» **COLLECTED DATA**:

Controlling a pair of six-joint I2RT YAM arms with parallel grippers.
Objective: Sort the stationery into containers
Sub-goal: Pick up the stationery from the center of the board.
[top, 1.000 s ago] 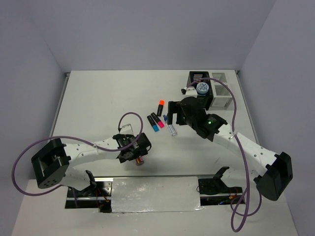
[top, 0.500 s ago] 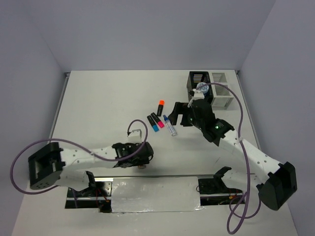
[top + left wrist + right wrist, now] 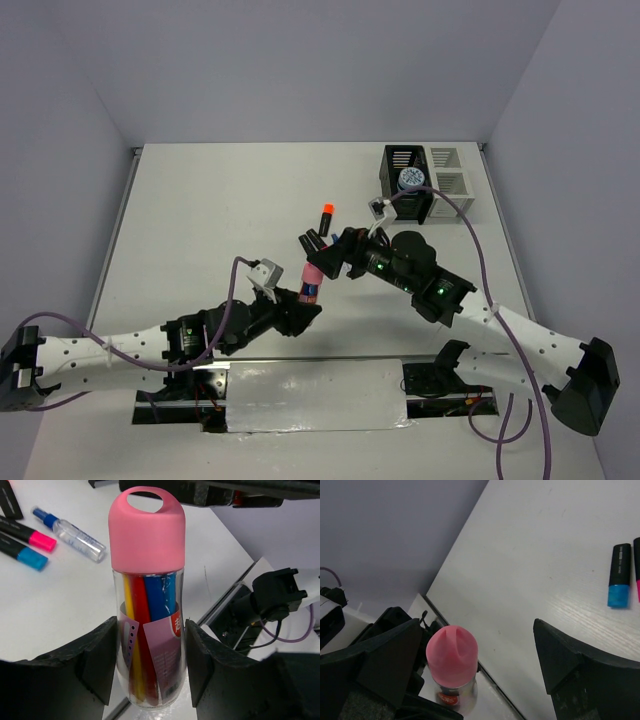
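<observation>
Jaws: your left gripper [image 3: 150, 670] is clamped on the lower body of the pink-capped tube [image 3: 147, 540], lifted over the near middle of the table [image 3: 200, 220], and your right gripper [image 3: 477, 630] is wide open facing the cap without touching it, so centre on the cap, close fully, then release left.

Left arm [image 3: 120, 347] is extended low from its base toward the middle, with the wrist tipped upward; left gripper [image 3: 150, 655] is closed partway on a pink-capped tube [image 3: 147, 545]; the tube is clamped by its lower body between the two black fingers [image 3: 97, 662], with the cap projecting beyond the fingertips; right arm [image 3: 505, 322] is stretched toward the left gripper; right gripper [image 3: 477, 662] is spread wide, fingers [image 3: 577, 667] apart and gripping nothing; the tube's cap is seen ahead of them, untouched.
</observation>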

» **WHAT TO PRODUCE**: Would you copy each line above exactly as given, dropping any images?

» **YOUR RESPONSE**:
Controlling a pair of six-joint I2RT YAM arms with parallel grippers.
Objective: Sort the stationery into containers
Sub-goal: Pick up the stationery from the center of the board.
[top, 1.000 s ago] 
[top, 0.500 s ago] 
[top + left wrist + right wrist, now] 
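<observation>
Jaws: your left gripper [image 3: 150, 670] is clamped on the lower body of the pink-capped tube [image 3: 147, 540], lifted over the near middle of the table [image 3: 200, 220], and your right gripper [image 3: 477, 630] is wide open facing the cap without touching it, so centre on the cap, close fully, then release left.

Left arm [image 3: 120, 347] is extended low from its base toward the middle, with the wrist tipped upward; left gripper [image 3: 150, 655] is closed partway on a pink-capped tube [image 3: 147, 545]; the tube is clamped by its lower body between the two black fingers [image 3: 97, 662], with the cap projecting beyond the fingertips; right arm [image 3: 505, 322] is stretched toward the left gripper; right gripper [image 3: 477, 662] is spread wide, fingers [image 3: 577, 667] apart and gripping nothing; the tube's cap is seen ahead of them, untouched.
</observation>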

The required output is complete.